# Estimating Treatment Effects After Weighting with Multiply Imputed Data

Multiply imputed data always makes things a little harder. Essentially, you have to perform each step of the analysis in each imputed dataset and then combine the results together in a special way. For basic regression analysis, the `mice`

package makes fitting models and combining estimates simple. But when we want to do propensity score matching or weighting before fitting our regression models, and when the quantity we want to estimate is not just a coefficient in a regression model, things get a bit harder.

For doing matching or weighting in multiply imputed data, the R package `{MatchThem}`

does the job. It essentially provides wrappers for `MatchIt::matchit()`

and `WeightIt::weightit()`

for multiply imputed data. It extends `{mice}`

’s functionality for fitting regression models in multiply imputed data by automatically incorporating the matched or weighted structure into the estimation of the outcome models. It uses `mice::pool()`

to pool estimates across multiply imputed data.

But for estimating treatment effects, it’s often not as simple as using a regression coefficient. If we include covariates in our outcome model but want a marginal effect, we need to use an average marginal effects procedure (i.e., g-computation) to compute it within each imputed dataset, and then combine the results afterward. The `{marginaleffects}`

package provides a wonderful interface for performing g-computation, but for multiply imputed data, it can require some programming by the analyst. In this guide, I’ll show you how to do that programming to combine treatment effect estimates across multiple imputed datasets.

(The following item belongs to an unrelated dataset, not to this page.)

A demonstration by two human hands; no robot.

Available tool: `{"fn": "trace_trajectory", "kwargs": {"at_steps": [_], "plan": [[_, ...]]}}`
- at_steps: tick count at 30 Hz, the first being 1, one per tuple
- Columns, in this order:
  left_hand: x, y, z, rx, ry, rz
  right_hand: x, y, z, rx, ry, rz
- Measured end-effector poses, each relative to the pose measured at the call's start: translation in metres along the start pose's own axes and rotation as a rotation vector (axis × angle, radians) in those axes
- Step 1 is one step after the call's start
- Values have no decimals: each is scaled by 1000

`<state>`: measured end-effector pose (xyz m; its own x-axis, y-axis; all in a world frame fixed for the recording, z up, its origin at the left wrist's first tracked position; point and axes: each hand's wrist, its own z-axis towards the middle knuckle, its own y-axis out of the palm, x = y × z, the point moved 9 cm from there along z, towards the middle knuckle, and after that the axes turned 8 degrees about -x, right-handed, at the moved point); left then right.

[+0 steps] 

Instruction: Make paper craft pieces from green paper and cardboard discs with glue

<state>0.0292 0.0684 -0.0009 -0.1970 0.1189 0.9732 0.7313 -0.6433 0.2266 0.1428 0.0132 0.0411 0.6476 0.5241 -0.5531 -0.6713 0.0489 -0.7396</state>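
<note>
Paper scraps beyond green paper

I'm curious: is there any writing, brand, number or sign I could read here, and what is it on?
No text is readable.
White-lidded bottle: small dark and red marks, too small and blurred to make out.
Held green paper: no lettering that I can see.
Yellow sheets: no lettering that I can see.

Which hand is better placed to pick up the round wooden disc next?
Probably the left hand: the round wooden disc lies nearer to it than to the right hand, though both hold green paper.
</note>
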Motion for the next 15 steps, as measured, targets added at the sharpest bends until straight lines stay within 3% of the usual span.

An alternative to using `{marginaleffects}`

is to use the `{clarify}`

package. `{clarify}`

can also be used to perform g-computation, but it uses simulation-based inference to compute the uncertainty bounds for the estimate. An advantage of simulation-based inference for multiply imputed data is that combining estimates across imputed datasets is much more straightforward. In this guide, I’ll also show you how to use `{clarify}`

to combine treatment effect estimates across imputed datasets.

### Packages we’ll need

We will need the following packages for this demonstration: `cobalt`

, `mice`

, `MatchThem`

, `WeightIt`

, `marginaleffects`

, and `clarify`

.

### The data

As usual, we’ll be using a version of the `lalonde`

dataset. Here will use the `lalonde_mis`

dataset in `{cobalt}`

, which has missing values.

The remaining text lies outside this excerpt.